- **Exercise instructions**
Before you finish, make sure every line below has been written out exactly.

- **Exercise data**
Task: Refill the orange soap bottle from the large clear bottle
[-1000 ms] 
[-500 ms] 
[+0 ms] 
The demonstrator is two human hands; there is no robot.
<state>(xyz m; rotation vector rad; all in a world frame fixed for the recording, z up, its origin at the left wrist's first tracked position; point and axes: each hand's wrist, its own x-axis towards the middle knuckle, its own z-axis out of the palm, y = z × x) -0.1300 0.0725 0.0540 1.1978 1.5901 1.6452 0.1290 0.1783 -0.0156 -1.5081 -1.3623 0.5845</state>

- **Response to this task**
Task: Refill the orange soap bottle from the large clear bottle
[-1000 ms] 
[-500 ms] 
[+0 ms] 
The demonstrator is two human hands; there is no robot.
<state>(xyz m; rotation vector rad; all in a world frame fixed for the recording, z up, its origin at the left wrist's first tracked position; point and axes: each hand's wrist, its own x-axis towards the middle knuckle, its own z-axis out of the palm, y = z × x) -0.1300 0.0725 0.0540 1.1978 1.5901 1.6452 0.1290 0.1783 -0.0156 -1.5081 -1.3623 0.5845</state>

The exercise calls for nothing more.